INFORMATION SHOWN –

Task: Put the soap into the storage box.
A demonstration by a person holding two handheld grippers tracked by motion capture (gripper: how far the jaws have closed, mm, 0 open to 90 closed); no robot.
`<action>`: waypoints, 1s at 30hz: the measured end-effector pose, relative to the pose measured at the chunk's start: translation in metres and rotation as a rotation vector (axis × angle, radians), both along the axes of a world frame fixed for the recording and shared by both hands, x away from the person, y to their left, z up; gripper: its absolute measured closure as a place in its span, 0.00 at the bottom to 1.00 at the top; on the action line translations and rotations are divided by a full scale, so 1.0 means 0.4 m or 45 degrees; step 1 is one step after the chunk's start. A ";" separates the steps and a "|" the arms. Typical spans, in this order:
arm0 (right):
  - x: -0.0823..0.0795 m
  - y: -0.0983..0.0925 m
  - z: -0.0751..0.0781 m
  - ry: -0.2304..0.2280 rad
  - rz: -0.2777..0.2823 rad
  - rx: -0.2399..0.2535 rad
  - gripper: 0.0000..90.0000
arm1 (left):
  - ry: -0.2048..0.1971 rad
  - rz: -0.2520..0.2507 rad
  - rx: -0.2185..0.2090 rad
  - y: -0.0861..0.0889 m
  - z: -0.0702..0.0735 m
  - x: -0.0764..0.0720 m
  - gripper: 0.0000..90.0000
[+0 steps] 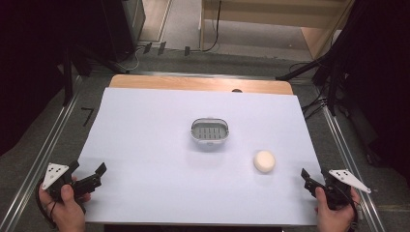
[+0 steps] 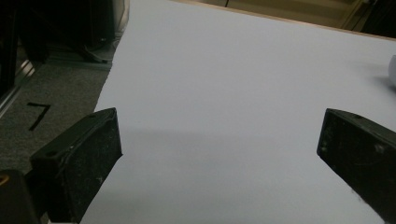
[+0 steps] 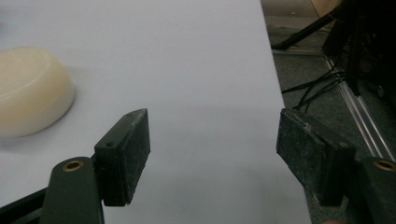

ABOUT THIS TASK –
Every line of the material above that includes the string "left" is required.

PROBLEM SOLUTION –
`<action>`: waypoints, 1s at 30hz: the measured end-effector pose, relative to the pose measured at the chunk's start: translation in metres and rotation as a rotation vector (axis × angle, radians), both along the axes of a world frame fixed for the recording and shared by both hands, x away from the person, y to their left, z up; gripper: its absolute measured closure as a place in its span, 0.00 at the bottom to 1.00 at the top; on the action line translations and rotations are divided by a full scale, so 1.0 means 0.4 m or 45 degrees; step 1 is one step after the chunk's start. A ";" separates the steps and a "|" the arms. Typical spans, in this order:
arm1 (left):

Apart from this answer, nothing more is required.